> Data provided:
-------------------------

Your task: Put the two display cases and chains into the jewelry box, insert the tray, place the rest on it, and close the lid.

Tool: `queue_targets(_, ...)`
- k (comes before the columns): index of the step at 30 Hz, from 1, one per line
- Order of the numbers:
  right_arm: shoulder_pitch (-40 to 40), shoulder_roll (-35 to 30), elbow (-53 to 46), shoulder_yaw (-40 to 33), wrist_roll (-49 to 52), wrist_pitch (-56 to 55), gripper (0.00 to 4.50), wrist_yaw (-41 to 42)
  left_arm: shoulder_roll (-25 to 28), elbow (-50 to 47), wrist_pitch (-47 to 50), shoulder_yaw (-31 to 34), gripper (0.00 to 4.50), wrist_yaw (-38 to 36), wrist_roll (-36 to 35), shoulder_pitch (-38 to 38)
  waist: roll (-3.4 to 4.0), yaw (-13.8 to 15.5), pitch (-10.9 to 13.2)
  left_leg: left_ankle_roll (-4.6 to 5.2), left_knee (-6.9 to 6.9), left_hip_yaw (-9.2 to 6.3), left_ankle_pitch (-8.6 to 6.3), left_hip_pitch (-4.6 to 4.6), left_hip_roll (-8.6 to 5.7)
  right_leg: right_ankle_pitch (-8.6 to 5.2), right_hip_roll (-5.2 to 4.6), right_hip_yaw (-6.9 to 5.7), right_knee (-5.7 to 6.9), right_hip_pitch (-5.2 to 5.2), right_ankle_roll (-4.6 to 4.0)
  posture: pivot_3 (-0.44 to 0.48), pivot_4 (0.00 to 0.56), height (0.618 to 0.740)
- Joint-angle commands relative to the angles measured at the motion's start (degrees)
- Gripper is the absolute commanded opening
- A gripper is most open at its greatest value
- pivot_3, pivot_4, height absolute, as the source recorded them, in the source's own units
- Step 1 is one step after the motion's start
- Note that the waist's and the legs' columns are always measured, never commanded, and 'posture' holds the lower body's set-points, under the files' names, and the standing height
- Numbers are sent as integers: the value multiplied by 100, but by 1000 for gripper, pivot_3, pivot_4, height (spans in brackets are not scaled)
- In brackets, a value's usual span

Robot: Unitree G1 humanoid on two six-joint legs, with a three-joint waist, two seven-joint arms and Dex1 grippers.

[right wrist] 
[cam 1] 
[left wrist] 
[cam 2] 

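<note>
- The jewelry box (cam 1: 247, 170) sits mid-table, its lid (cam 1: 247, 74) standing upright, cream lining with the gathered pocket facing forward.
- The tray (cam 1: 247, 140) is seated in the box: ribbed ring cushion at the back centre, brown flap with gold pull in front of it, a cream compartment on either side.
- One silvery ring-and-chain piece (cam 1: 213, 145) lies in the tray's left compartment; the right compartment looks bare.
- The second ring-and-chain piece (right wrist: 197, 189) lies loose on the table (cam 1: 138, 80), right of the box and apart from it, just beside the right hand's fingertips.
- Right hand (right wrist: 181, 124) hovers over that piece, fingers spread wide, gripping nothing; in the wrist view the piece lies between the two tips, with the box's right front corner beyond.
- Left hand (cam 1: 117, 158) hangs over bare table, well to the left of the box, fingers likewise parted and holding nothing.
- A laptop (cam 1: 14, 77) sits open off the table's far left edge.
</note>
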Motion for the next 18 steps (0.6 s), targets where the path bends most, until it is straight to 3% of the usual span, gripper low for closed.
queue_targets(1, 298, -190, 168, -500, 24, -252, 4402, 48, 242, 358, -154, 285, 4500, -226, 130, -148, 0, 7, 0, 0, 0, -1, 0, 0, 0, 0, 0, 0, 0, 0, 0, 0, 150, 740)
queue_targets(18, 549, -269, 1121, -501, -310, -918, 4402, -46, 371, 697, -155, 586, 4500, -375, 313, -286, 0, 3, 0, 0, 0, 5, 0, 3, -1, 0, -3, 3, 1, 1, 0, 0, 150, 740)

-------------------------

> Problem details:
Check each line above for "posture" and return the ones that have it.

> Task result:
  posture: pivot_3 (-0.44 to 0.48), pivot_4 (0.00 to 0.56), height (0.618 to 0.740)
- Note that the waist's and the legs' columns are always measured, never commanded, and 'posture' holds the lower body's set-points, under the files' names, and the standing height

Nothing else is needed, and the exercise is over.